Perle, as chief of the Defence Policy Advisory Board, has been a strong supporter of Chalabi, but the CIA and the State Department have serious reservations about him.
Chalabi's criminal past notwithstanding, Chalabi is today being presented as the possible head of an interim Iraqi authority to provide an Iraqi face for what is likely to become an extended U.S. military occupation of Iraq.

"He is tipped to occupy an important post in the US occupation regime in Baghdad to create a new Iraqi intelligence agency, which would be loyal to the USA and protect its national interests," Raman wrote.

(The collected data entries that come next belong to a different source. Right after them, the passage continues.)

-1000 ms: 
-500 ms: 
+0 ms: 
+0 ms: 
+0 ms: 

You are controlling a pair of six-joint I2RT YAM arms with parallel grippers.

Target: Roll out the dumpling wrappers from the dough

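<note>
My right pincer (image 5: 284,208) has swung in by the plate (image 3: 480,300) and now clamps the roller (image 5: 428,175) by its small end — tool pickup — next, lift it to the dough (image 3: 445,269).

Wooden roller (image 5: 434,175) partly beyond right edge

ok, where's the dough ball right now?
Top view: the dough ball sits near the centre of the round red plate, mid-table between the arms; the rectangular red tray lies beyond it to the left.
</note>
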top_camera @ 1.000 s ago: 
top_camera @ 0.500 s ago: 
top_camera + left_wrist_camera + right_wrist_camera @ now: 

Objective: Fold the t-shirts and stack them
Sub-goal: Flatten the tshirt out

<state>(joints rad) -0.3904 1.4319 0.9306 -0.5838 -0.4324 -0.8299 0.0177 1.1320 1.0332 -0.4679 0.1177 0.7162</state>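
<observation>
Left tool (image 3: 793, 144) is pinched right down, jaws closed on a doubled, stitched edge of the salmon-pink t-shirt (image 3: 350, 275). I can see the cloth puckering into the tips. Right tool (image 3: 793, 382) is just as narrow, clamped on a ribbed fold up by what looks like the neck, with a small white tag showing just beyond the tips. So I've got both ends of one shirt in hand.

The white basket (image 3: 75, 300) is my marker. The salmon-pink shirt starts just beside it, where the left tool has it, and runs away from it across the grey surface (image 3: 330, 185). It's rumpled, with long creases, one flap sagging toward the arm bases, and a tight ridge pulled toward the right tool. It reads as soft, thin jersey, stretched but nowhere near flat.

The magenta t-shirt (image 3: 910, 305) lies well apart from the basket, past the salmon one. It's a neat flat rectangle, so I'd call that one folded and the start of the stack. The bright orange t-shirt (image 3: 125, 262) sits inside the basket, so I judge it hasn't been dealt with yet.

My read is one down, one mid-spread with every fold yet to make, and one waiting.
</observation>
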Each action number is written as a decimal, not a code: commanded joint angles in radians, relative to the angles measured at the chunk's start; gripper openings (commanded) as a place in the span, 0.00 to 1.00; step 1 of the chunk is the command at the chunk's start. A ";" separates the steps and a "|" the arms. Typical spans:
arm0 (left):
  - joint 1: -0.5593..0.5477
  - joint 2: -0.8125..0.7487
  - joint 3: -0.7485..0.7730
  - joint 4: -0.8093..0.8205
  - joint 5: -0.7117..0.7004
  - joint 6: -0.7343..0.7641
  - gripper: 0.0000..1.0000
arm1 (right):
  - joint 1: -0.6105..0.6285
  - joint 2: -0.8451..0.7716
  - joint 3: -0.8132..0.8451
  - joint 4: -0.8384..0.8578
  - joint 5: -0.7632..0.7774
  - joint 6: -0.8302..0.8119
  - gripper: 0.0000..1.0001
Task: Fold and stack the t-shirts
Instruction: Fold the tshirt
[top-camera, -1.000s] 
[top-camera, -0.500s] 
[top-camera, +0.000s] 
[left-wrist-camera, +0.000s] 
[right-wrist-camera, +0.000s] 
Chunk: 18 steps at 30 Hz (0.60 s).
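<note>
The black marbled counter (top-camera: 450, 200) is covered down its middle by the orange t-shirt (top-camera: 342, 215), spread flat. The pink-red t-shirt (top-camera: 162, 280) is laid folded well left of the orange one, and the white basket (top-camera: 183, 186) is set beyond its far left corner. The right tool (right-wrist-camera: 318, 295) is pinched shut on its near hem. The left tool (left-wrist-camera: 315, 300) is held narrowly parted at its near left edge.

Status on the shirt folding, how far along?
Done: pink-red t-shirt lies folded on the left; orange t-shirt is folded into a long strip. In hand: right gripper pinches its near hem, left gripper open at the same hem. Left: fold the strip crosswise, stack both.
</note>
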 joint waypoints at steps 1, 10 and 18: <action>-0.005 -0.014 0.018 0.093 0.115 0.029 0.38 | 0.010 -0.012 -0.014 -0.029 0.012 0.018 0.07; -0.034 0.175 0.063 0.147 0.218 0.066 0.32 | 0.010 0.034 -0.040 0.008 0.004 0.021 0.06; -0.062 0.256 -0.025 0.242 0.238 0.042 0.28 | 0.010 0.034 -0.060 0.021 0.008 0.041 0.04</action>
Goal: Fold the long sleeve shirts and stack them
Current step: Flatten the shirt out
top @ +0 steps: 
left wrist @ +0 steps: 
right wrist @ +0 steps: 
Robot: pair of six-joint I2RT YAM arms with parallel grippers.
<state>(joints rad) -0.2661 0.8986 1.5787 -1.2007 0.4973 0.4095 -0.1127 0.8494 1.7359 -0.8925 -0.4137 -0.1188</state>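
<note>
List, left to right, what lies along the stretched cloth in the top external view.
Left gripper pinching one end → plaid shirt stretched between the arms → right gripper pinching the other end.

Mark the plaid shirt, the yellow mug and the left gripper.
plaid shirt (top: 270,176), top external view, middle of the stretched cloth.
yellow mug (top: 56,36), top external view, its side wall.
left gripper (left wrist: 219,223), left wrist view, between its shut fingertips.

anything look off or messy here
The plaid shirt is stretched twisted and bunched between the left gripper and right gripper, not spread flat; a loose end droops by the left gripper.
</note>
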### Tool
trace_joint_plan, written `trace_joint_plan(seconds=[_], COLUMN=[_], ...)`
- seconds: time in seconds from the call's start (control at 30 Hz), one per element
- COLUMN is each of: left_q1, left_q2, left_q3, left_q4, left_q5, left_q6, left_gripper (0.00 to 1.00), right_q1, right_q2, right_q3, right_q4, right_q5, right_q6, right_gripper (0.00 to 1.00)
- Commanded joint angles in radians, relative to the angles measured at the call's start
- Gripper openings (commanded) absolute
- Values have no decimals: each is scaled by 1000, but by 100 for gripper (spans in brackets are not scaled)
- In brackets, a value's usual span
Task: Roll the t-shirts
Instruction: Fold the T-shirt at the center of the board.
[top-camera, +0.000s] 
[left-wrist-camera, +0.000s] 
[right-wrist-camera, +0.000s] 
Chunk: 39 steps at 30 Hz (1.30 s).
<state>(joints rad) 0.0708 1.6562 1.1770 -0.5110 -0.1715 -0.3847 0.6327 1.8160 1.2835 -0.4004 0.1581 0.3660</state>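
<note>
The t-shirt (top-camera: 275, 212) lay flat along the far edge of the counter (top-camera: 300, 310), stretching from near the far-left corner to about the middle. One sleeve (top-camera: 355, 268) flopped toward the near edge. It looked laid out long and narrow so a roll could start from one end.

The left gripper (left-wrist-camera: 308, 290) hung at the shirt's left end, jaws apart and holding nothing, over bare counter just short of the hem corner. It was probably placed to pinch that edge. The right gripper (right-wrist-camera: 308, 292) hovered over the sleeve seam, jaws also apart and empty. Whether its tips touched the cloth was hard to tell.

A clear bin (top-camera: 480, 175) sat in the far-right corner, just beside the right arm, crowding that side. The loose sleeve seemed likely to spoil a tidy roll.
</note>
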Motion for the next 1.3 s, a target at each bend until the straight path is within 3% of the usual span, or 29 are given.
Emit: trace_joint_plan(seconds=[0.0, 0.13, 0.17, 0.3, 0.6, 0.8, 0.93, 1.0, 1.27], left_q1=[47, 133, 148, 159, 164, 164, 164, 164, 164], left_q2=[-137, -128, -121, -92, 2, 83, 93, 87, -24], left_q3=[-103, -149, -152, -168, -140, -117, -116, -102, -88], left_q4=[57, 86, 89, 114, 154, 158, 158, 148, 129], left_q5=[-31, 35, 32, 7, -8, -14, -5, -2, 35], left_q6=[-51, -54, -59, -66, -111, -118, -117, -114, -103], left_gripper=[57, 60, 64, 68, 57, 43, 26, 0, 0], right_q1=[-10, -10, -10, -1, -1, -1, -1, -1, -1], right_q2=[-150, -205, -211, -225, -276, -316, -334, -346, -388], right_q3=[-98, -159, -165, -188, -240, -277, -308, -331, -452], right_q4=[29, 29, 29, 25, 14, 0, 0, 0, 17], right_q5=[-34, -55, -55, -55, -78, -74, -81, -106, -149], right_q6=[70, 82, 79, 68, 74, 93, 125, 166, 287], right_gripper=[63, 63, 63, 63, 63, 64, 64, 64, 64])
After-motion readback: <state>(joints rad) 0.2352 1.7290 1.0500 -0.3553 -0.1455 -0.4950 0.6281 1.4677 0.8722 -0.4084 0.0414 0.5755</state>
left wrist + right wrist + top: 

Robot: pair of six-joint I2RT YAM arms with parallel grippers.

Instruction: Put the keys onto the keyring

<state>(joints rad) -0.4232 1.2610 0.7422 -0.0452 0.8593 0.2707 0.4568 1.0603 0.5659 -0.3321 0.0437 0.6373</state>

On April 16, two close associates of Chalabi said they had been elected
mayor and governor of Baghdad by tribal and religious chiefs acting with the
consent of the U.S. government.

INC General Jaudat Obeidi who, prior to his return to Iraq, had reportedly
lived in exile in Oregon claimed he had been selected mayor of Baghdad. And, with a massive media entourage, Mohammed Mohsen Zubeidi, proclaimed himself governor of a new interim administration for Baghdad.

A spokesman for the U.S. Marines in Baghdad denied that the United States
has recognized anyone to head up a new Iraqi government.